Opening his eyes Kylo looked at his surrounds and saw the hour on his clock on the nightstand. 05:20 AM.
Grunting he sat and rubbed his face, another day where he would spend tired.
He glanced at his large window and saw the lights over the other buildings.
His apartment was in the penthouse of a known building in the city. He was CEO of his uncle’s firm and money wasn’t an issue.
Deciding to start his day he took a hot shower to fix his thoughts and went for a run. It would be nice to watch the sunrise.
Back at his place he took another shower and walked to his closet to choose his suit for the day.
Of course he chose some normal black one.
He walked to the garage but felt something rubbing on his pockets, clicking the lock button and unlocking his car he touched his pocket finding a small paper rolled up.
Just to remind you of me. I love you, Kylo. ♡
Your handwriting perfectly wrote with a heart followed. Kylo’s lips almost smiled but he frowned and threw the paper at the back seat of his car.
He hasn’t time for that.
Not now.
You woke up thanks to Kylo’s annoying alarm. It was 7 AM and you just wanted to sleep a bit longer. “Kylo can you please turn it off!”
He laughed and did so moving so he could grasp you with his arms. “I love how grumpy you are.”
“Okay, praise me later it’s too early.”
“Is never too early to praise you.” He left a sweet kiss on your lips and made sure you would get up.
People would never expect Kylo to be romantic, but what mattered was what happened between you two.
“Come, let’s get ready and I’ll let you at your work.” He stated and kissed your bareback.
You were almost ready when Kylo was finishing putting his papers in order inside the suitcase. Smiling you grabbed a paper and wrote a small message down. Kylo would probably have a busy day and you hoped it would make him at least smile.

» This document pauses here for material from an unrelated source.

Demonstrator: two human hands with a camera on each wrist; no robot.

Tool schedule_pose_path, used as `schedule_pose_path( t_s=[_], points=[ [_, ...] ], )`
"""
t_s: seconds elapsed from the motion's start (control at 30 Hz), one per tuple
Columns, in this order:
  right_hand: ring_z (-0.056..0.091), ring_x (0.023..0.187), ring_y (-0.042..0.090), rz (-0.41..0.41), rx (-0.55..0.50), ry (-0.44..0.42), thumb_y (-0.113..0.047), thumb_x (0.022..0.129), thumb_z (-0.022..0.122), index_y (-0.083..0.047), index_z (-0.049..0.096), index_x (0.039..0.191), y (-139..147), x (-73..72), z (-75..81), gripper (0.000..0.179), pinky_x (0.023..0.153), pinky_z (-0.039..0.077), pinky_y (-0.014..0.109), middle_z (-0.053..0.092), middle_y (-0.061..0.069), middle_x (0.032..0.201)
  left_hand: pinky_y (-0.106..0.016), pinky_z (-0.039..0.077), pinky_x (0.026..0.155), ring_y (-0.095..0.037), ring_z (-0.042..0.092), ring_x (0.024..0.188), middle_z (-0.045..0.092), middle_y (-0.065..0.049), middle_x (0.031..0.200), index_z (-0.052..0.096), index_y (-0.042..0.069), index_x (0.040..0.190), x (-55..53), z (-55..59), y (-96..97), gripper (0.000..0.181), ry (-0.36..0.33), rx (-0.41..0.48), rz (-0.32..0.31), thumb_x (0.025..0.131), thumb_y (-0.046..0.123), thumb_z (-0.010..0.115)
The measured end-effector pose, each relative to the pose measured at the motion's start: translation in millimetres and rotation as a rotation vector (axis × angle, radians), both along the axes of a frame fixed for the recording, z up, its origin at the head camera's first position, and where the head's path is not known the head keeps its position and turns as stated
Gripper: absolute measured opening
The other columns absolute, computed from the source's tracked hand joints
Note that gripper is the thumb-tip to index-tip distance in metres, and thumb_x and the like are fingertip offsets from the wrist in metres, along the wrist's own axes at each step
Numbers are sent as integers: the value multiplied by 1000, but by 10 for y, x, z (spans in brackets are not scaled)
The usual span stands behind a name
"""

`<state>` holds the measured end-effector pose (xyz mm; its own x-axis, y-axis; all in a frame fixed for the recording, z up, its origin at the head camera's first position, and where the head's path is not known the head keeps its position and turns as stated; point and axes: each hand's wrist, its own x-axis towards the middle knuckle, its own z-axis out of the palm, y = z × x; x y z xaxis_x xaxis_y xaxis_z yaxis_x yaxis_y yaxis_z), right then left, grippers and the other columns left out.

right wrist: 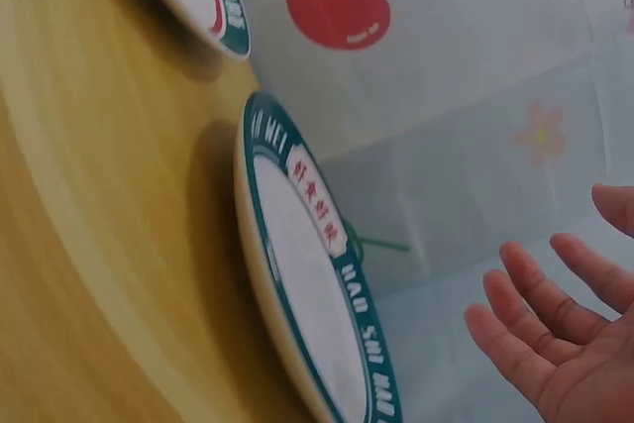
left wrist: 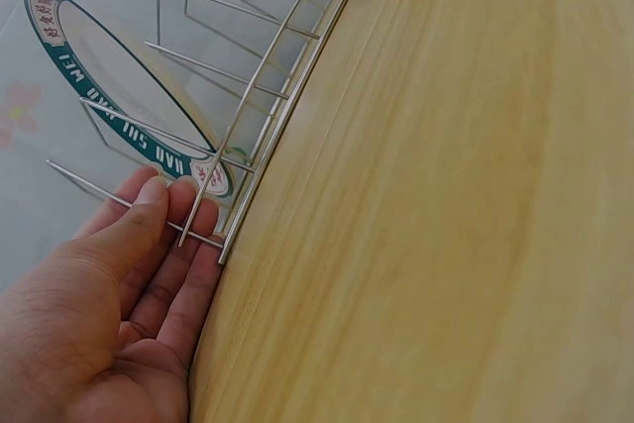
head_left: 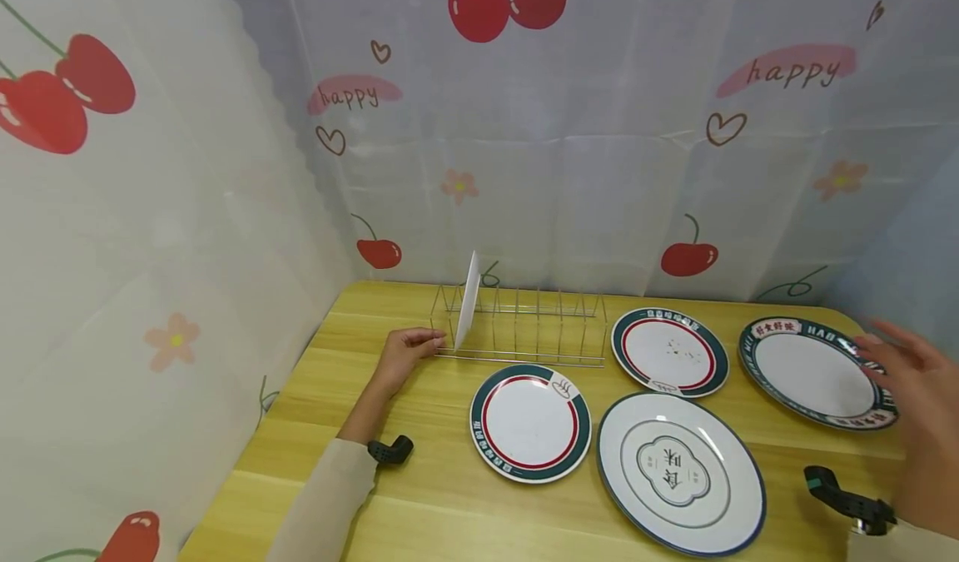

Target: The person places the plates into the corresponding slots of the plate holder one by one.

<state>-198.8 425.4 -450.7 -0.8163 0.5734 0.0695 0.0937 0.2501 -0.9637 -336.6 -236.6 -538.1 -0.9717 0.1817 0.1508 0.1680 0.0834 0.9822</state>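
Observation:
My left hand (head_left: 405, 359) pinches the near left corner of a wire dish rack (head_left: 550, 354). In the left wrist view, its thumb and fingers (left wrist: 149, 207) close around the end wire. One plate (head_left: 468, 300) stands on edge in the rack's left part; its green lettered rim shows in the left wrist view. Over at the right, my right hand (head_left: 917, 383) hovers beside a green-rimmed plate (head_left: 812, 370) lying face up on the table. The right wrist view shows spread fingers (right wrist: 530, 349) apart from that plate, holding nothing.
Two plates with red rings and green rims, one (head_left: 530, 425) before the rack and one (head_left: 669, 352) right of it, lie flat. A larger blue-rimmed white plate (head_left: 682, 474) lies nearer me. Behind the wooden table (head_left: 442, 495) hangs a cherry-print curtain (head_left: 554, 187).

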Motion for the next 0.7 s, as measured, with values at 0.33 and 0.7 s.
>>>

As you thought the day was busy, a few associates and partners where Kylo wishes he could fire -but Luke didn’t allow so- didn’t agree with Kylo’s project, he was already tired.

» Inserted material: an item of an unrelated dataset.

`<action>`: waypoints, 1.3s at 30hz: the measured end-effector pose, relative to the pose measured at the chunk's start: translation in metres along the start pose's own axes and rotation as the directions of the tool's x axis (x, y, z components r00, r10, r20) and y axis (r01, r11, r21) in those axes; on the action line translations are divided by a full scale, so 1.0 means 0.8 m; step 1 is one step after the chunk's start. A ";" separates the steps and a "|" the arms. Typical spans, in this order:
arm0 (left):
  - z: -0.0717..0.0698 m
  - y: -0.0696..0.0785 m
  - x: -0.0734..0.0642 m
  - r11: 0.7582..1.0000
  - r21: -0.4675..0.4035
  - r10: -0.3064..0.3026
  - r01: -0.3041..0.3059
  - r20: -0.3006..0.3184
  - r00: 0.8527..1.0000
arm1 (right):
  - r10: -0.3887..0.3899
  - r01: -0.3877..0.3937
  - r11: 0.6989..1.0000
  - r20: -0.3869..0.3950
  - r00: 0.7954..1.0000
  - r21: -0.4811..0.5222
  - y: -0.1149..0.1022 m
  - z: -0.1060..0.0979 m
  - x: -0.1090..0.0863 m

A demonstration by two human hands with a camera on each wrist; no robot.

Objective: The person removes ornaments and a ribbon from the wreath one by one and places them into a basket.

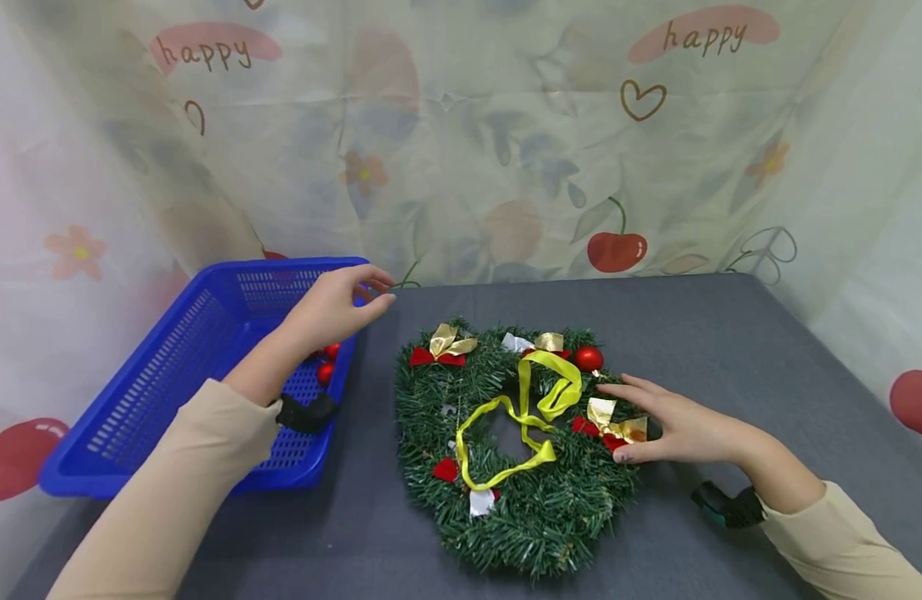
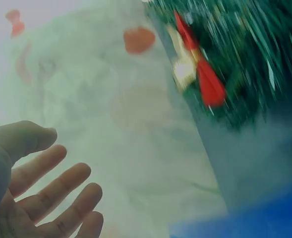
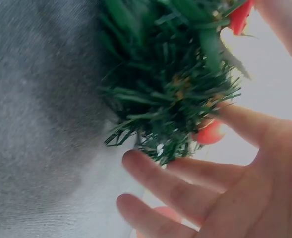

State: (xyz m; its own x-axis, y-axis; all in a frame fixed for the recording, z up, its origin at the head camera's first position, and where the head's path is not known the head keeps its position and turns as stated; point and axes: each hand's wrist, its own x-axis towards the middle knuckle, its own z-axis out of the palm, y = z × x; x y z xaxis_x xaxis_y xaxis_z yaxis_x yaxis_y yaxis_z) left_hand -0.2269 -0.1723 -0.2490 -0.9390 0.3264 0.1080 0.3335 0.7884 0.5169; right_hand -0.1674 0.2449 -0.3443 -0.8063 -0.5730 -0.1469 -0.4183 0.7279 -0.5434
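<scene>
A green wreath [image 1: 536, 517] lies on the dark table, dressed with red and gold bows [image 1: 446, 343] and a shiny red ball [image 1: 588, 358]. Loops of yellow ribbon [image 1: 498, 479] cross its centre. My right hand [image 1: 686, 425] rests at the wreath's right edge beside a gold bow [image 1: 618, 427], its fingers spread; in the right wrist view the fingertips [image 3: 136, 161] meet the green needles. Over the right rim of the blue basket [image 1: 146, 367] hovers my left hand [image 1: 341, 304], fingers loosely bent and holding nothing.
Several red balls [image 1: 326, 373] lie in the basket's right side, partly hidden by the left arm. A patterned curtain [image 1: 461, 167] hangs behind the grey table [image 1: 701, 325]. Each wrist wears a black strap [image 1: 307, 414].
</scene>
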 end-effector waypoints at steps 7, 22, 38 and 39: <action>0.022 0.048 -0.003 0.989 -0.009 0.149 -0.148 0.059 0.987 | 0.024 -0.024 0.999 0.001 1.000 -0.033 -0.015 -0.003 -0.005; 0.094 0.106 0.026 0.947 -0.013 0.313 -0.321 0.256 0.914 | 0.076 -0.075 0.996 0.006 0.997 -0.040 -0.024 0.001 -0.004; 0.121 0.126 0.057 0.946 -0.073 0.325 -0.317 0.281 0.903 | 0.186 -0.186 0.982 -0.018 0.982 -0.015 -0.045 0.021 0.002; 0.121 0.127 0.058 0.946 -0.077 0.323 -0.314 0.282 0.903 | 0.182 -0.183 0.983 -0.023 0.983 -0.017 -0.045 0.022 0.003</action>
State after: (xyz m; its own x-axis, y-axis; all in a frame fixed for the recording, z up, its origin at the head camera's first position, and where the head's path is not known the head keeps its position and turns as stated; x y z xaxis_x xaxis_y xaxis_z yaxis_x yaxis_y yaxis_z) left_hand -0.2283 -0.0269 -0.2737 -0.7171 0.6965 0.0255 0.6043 0.6032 0.5205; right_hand -0.1468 0.2111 -0.3397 -0.8786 -0.4216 -0.2240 -0.2708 0.8265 -0.4935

Long hours late he was finishing some contracts and rolled his eyes when his pattern Hux found a problem at Kylo’s sketch.
It was always like that, Kylo created something, the associated would approve, but Hux would find a flaw.
After the long meeting and finally finding something Luke and Hux agreed with, Kylo sat at his desk seeing some financials documents on his computer, darting his eyes to his watch he saw the black and white photo aside his Dell computer.
He smiled and grabbed the frame, tracing his finger on your face he wondered how someone so good was doing with him.
Remembering your complains about the late hours he had been working on he decided to go home and grab something to make a dinner for you, he searched the car keys but when he did he felt a paper and wondered what it was, probably some claim check, it was a small message you wrote for him, he smiled like a fool in love and went home ready to spend some quality time with his girl.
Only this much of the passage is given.